Wolosoff’s “Concerto for Cello and Orchestra,” written for Sara Sant’Ambrogio, was recorded by the Royal Philharmonic Orchestra under the baton of Grzegorz Nowak. The commercial release in 2019 made the Billboard Top 10 Classical Albums Chart. Critic Jerry Dubins of Fanfare Magazine described the concerto as one of “compelling beauty” that “can be declared an instant masterpiece.” More recently, Wolosoff was selected as one of the composers commissioned by cellist Inbal Segev for her “20 for 2020” project; “Lacrymae,” for cello choir, was released as the single for that project.

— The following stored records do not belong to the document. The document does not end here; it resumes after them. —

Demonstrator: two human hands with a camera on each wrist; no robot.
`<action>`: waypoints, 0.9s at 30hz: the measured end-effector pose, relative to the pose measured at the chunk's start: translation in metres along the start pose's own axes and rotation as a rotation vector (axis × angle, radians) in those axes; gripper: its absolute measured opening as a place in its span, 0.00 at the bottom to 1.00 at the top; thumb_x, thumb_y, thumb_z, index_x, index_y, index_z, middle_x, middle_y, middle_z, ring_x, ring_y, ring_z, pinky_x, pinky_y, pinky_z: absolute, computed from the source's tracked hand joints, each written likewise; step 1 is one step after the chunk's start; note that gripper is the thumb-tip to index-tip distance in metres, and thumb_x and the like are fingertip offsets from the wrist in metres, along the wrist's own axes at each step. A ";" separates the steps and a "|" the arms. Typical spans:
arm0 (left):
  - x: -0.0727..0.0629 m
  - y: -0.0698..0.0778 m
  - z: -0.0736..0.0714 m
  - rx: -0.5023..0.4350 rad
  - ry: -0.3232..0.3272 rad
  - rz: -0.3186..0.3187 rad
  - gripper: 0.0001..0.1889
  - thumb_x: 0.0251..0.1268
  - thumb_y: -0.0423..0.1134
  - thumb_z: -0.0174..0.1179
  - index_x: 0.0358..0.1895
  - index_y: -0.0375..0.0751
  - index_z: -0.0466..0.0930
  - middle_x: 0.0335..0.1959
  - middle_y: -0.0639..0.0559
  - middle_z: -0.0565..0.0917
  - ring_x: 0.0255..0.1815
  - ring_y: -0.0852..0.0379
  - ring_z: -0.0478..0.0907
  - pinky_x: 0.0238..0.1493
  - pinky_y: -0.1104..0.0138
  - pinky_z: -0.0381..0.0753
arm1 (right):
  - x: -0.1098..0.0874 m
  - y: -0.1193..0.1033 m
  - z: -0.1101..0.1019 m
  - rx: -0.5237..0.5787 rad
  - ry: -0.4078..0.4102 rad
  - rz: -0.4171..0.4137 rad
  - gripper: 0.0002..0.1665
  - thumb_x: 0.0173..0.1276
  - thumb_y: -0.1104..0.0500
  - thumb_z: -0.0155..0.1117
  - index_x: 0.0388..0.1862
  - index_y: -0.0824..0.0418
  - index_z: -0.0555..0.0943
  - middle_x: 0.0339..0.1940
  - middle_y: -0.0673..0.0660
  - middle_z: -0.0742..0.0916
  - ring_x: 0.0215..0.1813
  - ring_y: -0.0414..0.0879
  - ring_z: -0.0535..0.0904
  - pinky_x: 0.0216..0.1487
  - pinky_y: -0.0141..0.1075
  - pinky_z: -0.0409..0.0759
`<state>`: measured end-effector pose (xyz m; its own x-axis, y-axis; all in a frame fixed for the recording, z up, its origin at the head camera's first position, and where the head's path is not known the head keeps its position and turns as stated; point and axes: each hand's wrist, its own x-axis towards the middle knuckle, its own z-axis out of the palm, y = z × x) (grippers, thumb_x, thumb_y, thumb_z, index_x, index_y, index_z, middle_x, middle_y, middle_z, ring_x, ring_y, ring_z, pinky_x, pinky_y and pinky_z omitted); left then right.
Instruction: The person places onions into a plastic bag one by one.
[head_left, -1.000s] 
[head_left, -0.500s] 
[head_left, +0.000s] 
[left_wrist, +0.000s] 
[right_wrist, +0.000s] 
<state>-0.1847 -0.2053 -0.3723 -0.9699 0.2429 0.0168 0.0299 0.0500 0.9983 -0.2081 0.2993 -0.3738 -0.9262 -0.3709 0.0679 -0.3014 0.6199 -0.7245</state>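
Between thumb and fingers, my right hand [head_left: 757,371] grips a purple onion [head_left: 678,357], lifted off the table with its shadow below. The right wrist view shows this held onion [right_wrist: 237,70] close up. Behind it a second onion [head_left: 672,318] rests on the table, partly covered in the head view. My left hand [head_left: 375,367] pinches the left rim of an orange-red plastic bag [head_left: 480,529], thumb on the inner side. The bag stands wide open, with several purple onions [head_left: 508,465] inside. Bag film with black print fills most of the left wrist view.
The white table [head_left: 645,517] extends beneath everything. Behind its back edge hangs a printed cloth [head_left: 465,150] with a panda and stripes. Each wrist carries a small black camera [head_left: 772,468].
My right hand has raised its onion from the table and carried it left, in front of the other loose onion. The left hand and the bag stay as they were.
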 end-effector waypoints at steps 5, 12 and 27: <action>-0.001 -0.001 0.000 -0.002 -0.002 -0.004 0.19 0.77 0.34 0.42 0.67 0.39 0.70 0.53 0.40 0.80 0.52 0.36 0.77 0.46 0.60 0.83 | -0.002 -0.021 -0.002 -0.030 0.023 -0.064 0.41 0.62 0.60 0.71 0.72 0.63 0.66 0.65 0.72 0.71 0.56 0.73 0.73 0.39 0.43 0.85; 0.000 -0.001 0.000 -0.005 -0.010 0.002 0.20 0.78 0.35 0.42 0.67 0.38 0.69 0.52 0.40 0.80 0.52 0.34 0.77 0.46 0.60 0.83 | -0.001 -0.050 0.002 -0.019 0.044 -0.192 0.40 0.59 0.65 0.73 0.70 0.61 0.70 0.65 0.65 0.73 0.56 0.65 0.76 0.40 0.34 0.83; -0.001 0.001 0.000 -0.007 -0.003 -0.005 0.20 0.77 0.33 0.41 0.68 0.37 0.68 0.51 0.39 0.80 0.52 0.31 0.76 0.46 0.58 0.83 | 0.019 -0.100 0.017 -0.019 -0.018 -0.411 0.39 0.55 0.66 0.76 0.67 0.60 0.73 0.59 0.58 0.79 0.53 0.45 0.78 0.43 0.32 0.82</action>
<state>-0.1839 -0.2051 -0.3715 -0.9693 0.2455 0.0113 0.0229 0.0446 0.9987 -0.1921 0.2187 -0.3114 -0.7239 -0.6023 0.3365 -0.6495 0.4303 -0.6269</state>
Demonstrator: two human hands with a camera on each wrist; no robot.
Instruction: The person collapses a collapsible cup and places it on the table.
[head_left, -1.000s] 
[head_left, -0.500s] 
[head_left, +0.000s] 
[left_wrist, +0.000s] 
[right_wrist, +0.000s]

Other recent projects include a recording of two cello sonatas, “Paradise Found” and “Requiem for the Planet,” for Avie Records with cellist Sara Sant’Ambrogio, and a double concerto for violinist Michael Guttman and cellist Jing Zhao.

In 2020, Wolosoff was named artistic director of Reflections in Music, a concert series that pairs chamber music performances with presentations of art across a variety of disciplines.

Wolosoff has maintained a private teaching studio since 1968. For eight years, he was a visiting artist at the Hayground School in Bridgehampton, New York, where he launched an orchestra of young composers, most of whom had no previous formal music training, in which students performed and conducted each other’s music.